The discipline that makes drills valuable is treating their results as design feedback rather than pass-fail theater. A drill that surfaces a slower-than-expected failover, a survivor that cannot carry full load, or a conflict policy that loses data you needed is not a failed test, it is the test working, because it found the flaw in a controlled window instead of during a real incident. Build the drills into the operational rhythm of the system, automate the ones you can, and keep the runbook for each scenario current, because the runbook you wrote a year ago describes a system that no longer exists.
What to monitor once it is live
A live active-active system generates a small set of signals that tell you whether the pattern is healthy, and watching the right ones is the difference between catching a degradation early and discovering it through a customer complaint. The signals are not the generic ones you already watch, they are specific to the cross-geography nature of the design.

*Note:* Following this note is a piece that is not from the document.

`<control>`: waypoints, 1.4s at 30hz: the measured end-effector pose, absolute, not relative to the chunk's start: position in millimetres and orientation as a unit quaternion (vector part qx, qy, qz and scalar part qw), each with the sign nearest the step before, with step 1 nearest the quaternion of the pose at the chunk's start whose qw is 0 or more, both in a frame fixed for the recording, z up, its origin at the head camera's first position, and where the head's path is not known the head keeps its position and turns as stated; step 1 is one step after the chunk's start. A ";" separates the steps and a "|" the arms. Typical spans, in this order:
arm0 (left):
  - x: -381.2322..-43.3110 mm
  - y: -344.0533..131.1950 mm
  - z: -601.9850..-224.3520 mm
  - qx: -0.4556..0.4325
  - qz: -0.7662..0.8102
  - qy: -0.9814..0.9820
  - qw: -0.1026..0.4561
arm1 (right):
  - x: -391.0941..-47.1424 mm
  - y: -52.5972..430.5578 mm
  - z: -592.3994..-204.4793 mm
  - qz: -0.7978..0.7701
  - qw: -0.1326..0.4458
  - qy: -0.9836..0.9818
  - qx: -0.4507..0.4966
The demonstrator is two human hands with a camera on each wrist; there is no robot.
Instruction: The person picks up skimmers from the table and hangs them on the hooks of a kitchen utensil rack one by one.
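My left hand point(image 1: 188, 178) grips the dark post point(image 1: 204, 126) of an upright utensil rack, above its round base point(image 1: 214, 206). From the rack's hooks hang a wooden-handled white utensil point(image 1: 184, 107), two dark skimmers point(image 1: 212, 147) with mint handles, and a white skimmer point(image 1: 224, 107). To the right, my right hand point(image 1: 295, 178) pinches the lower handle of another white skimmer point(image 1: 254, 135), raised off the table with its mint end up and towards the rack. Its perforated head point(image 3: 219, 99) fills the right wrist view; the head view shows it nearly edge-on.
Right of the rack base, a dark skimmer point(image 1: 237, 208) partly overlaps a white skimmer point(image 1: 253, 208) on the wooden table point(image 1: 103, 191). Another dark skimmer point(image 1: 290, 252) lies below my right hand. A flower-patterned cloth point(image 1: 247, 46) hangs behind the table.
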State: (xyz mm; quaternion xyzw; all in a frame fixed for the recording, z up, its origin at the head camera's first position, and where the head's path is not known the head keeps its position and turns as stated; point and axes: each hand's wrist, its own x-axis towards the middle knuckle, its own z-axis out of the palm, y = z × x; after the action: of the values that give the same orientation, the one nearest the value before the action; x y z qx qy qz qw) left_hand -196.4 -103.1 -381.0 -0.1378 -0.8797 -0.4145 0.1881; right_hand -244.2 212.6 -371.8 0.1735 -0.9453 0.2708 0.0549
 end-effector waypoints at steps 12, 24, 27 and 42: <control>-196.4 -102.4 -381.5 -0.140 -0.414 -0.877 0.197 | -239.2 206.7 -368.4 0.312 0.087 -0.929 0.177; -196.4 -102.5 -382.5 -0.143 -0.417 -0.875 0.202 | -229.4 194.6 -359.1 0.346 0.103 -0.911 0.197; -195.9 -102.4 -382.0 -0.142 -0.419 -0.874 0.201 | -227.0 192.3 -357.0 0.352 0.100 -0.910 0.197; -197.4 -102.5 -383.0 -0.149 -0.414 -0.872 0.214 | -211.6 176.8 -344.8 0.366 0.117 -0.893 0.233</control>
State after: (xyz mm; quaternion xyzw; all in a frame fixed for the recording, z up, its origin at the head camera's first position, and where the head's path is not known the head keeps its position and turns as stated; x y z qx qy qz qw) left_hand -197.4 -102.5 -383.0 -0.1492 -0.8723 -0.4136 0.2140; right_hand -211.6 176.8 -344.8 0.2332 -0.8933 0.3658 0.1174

Replication lag is the first and most important. It is the time between a write being accepted in one geography and that write being visible in the others, and it is the direct determinant of two things you care about: how stale a cross-geography read can be, and how large the tail of unreplicated writes will be if a geography is lost, which is your RPO. A replication lag that is creeping upward is an early warning that your write volume is outpacing the replication capacity, and it should alert before it grows large enough to widen your RPO past what you have promised. Watch it per geography pair, because lag is not symmetric and a problem on one link does not show on another.
The conflicts feed depth is the second signal, and it matters specifically for custom-resolution designs. A healthy system drains conflicts as fast as they arrive, so the feed stays near empty. A growing backlog means your resolution process is falling behind the rate at which conflicts form, which is both a correctness risk, because unresolved conflicts are unreconciled data, and a capacity signal, because it usually means write contention is higher than the design anticipated. Even in designs that rely on append-only or region-affinity, a nonzero conflict rate is worth watching, because it reveals places where the model is leaking and concurrent writes are reaching the same item against your intent.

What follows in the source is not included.